Julian Parker and Stefan Bilbao
This page contains the measurements and recordings of two spring reverberation units, as discussed in the paper Spring Reverberation: A Physical Perspective accepted for publication at the 12th International Conference on Digital Audio Effects (DAFx-09), Como, Italy, September 1-4, 2009.
Spring reverberation was conceived in the 1930s by Laurens Hammond, the inventor of the electric organ, as a method of counteracting the 'dry' sound of his instruments. The simple, inexpensive, and compact design made this method of artificial reverberation attractive in a number of contexts. Larger spring reverbs were used in studios where cost or available space precluded the use of reverberation chambers or plate reverberation units. Smaller spring reverberators quickly found their way onto the stage via their inclusion in guitar amplifier designs. By the 1950s and 60s spring reverberation was a widely used effect, integral in the aesthetic of a number of musical movements.

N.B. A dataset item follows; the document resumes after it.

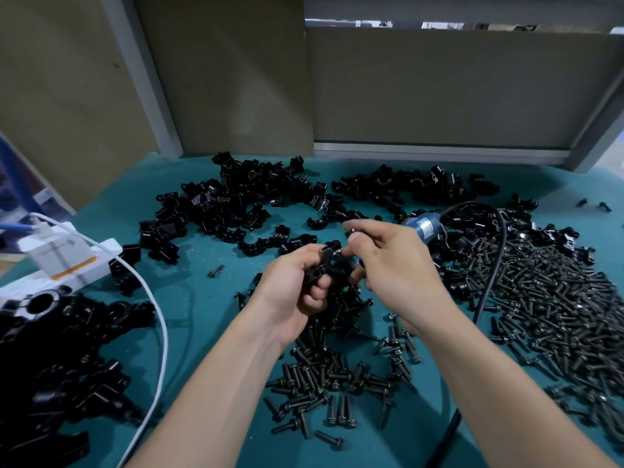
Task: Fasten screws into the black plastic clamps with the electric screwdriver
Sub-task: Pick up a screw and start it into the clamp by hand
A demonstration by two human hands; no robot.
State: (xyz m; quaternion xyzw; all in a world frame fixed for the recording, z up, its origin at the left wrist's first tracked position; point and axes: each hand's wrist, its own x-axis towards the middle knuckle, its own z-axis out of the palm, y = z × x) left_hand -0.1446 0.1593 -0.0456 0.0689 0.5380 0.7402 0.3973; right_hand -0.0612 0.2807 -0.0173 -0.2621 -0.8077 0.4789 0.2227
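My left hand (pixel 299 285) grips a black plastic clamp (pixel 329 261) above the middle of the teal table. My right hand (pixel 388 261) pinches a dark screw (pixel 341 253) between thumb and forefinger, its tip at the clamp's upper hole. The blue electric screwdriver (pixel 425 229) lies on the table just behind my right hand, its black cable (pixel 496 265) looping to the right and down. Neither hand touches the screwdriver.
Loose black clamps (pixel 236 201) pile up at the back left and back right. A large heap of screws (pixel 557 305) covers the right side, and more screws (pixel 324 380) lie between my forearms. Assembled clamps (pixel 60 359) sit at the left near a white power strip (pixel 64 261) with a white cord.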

Spring reverberation units consist of a number of helical metal springs connected in parallel or in series. An electromagnetic coil is used to excite vibrations in these springs based on an input signal. The vibration of the springs induces a signal in the output coil. This output signal has a reverberation-like quality, but with distinctive features unlike those of acoustic spaces.
Geometry and Impulse Response Measurements of Spring Reverberation Units
Presented below are two typical small spring-reverberation units. A brief description of each is given, along with a table containing measurements of their geometry. Hotlinks within the tables lead to the measured impulse responses of each unit and its individual springs.
Physical measurements were taken using a micrometer and vernier calipers. Impulse response measurements were taken using a sine-sweep method. The units were driven with a power-amplifier of suitable impedance, with the output recorded via an appropriate pre-amp.